The early 1990s – Simultaneous Localization and Mapping (SLAM): Leonard and Durrant-Whyte pioneered a probabilistic method for handling the uncertainty of noisy sensor readings and allows autonomous vehicles to localize themselves.

1997 – Nomad robot: Autonomous used to search Antarctic meteorites based on advanced perception and navigation technologies developed at Carnegie Mellon University.

1999 – Scale-Invariant Feature Transform (SIFT): David Lowe patented an algorithm to detect and describe local features in images. SIFT features are invariant to uniform scaling, orientation, and illumination changes.

2001 – Hawk-Eye: A real-time vision system with multiple high-performance cameras for providing a 3D representation of the trajectory of a ball using triangulation.
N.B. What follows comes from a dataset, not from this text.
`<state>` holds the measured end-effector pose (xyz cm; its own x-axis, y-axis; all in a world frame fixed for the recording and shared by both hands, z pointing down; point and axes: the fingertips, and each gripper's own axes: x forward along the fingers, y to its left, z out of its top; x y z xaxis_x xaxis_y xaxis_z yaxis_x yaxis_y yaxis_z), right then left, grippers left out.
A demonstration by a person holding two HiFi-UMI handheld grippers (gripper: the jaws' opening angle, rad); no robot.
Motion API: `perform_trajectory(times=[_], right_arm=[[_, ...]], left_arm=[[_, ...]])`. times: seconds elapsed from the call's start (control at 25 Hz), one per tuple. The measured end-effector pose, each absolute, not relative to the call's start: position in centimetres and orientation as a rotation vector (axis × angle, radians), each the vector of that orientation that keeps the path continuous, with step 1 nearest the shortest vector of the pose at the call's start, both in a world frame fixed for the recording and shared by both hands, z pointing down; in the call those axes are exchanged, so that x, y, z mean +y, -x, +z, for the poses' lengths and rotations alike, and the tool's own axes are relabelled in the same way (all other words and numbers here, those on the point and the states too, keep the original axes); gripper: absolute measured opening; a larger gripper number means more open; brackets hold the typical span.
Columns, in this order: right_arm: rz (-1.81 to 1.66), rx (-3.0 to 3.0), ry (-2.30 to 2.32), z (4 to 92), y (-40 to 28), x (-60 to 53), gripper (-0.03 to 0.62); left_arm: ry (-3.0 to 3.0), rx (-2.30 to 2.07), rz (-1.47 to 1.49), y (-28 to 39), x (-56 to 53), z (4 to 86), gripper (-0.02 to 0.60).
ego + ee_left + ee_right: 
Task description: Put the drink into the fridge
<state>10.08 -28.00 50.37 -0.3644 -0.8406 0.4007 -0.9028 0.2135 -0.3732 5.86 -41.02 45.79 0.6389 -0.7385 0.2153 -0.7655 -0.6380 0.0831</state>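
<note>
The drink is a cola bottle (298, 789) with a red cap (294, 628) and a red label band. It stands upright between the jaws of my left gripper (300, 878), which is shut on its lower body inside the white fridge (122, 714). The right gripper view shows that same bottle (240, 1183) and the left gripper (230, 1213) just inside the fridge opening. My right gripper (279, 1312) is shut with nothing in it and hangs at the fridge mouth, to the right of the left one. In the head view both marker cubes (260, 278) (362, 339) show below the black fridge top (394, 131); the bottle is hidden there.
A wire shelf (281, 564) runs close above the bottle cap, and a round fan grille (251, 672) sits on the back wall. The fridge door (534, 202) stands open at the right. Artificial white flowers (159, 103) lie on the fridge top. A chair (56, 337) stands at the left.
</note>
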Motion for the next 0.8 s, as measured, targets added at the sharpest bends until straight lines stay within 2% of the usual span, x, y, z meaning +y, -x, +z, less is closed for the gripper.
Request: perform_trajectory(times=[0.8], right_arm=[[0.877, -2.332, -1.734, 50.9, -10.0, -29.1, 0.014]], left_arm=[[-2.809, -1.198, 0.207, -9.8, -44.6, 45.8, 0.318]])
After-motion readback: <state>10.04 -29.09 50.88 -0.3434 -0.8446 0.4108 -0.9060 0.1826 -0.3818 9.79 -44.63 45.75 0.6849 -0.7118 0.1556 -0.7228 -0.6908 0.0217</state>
2001 – Bag of words in computer vision: Representing visual features as words to allow natural language processing information retrieval to apply in object recognition and image classification.

2002 – Active stereo with structured light: Zhang introduced the idea of using light patterns to estimate robust correspondence between a pair of images.

2004 – Real-time face detection: Machine learning approach of sliding-window based object recognition for robust face detection has been introduced.

2009 – Kinect: Microsoft announced a device that used structured-light computational stereo technology to track the body’s posture. Within 60 days, it sold 8 million units and claimed the Guinness World Record of the ‘fastest-selling consumer electronics device.’

2012 – Deep Neural Networks in Image Classification: DNNs are trained with big image datasets such as ImageNet and currently have exceeded human abilities in object/face recognition.

2017 – BWIBots: Vision robots learn the human’s preferences and cooperate by working side by side with humans.